Пушкин провел в самоизоляции три месяца и не только не сошел с ума, но написал множество шедевров в самых разных жанрах. Читаем его письма и ищем ответы на вопросы, как пережить эпидемию и не спятить на карантине
Чем больше мы погружаемся в карантинный режим, тем чаще вспоминаются исторические прецеденты подобного вынужденного затворничества: хочется знать, как в другие эпохи справлялись с подобными ограничениями, чем занимали себя и что переживали в столь же непростое время.

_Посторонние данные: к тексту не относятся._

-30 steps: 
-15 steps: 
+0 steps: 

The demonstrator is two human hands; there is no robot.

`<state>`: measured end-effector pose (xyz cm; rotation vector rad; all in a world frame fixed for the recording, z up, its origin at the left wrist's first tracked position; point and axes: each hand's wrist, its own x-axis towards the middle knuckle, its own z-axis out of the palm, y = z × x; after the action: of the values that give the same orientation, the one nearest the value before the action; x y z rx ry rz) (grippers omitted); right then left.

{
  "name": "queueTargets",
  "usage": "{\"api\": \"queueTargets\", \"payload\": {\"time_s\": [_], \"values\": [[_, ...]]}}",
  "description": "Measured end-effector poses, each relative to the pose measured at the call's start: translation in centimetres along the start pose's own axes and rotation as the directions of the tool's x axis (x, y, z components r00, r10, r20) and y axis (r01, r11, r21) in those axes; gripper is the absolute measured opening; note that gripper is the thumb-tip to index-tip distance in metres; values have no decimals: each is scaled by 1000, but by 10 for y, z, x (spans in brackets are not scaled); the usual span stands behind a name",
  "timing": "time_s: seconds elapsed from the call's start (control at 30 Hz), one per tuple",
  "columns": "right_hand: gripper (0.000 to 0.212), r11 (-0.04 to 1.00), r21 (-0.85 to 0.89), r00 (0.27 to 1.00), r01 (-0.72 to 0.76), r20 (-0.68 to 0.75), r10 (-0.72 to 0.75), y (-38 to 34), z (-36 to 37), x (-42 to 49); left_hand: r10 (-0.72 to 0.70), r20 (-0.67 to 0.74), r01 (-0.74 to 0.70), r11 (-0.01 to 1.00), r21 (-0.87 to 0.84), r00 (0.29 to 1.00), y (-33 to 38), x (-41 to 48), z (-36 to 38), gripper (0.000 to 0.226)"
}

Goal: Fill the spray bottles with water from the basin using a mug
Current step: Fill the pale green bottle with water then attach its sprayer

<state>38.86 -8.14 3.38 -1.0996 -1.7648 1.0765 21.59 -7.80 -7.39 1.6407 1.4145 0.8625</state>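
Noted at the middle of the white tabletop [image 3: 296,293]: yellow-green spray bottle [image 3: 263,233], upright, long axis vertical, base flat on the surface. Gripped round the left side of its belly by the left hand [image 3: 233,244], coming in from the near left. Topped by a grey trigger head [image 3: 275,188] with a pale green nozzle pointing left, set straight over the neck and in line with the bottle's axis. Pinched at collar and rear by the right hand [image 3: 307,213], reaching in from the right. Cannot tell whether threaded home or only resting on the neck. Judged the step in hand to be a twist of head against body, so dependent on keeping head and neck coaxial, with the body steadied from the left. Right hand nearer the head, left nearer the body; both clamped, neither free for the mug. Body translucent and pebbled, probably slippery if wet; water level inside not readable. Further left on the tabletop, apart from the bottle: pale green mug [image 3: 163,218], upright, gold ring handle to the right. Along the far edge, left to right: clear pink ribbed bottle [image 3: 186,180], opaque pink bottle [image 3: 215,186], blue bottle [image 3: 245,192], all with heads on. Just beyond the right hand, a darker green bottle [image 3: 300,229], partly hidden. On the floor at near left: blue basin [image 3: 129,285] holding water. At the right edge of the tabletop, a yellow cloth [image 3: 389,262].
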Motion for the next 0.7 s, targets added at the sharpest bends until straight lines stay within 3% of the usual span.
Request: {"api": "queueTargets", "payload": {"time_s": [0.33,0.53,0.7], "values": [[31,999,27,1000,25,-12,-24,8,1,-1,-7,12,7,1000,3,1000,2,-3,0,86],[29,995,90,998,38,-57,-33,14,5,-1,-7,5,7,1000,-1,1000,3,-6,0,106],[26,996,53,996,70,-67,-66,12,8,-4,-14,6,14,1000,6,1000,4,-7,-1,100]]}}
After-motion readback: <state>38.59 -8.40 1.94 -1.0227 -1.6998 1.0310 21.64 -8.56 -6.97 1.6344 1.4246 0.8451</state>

Пушкинская Болдинская осень 1830 года, наверное, самый утешительный, можно сказать, терапевтический прецедент. И дело тут не только в чрезвычайной творческой продуктивности и вдохновении, с которыми ассоциируется Болдинская осень. Болдинские тексты Пушкина, и в частности его письма, хорошо показывают всю широкую гамму эмоций и мыслей, владевших человеком «с душою и с талантом», который был вынужден провести три месяца в отдаленном нижегородском имении. В течение этого времени письма были практически единственным средством связи с внешним миром (не случайно Пушкин называл Болдино «несносным остком»), единственной возможностью для живого диалога.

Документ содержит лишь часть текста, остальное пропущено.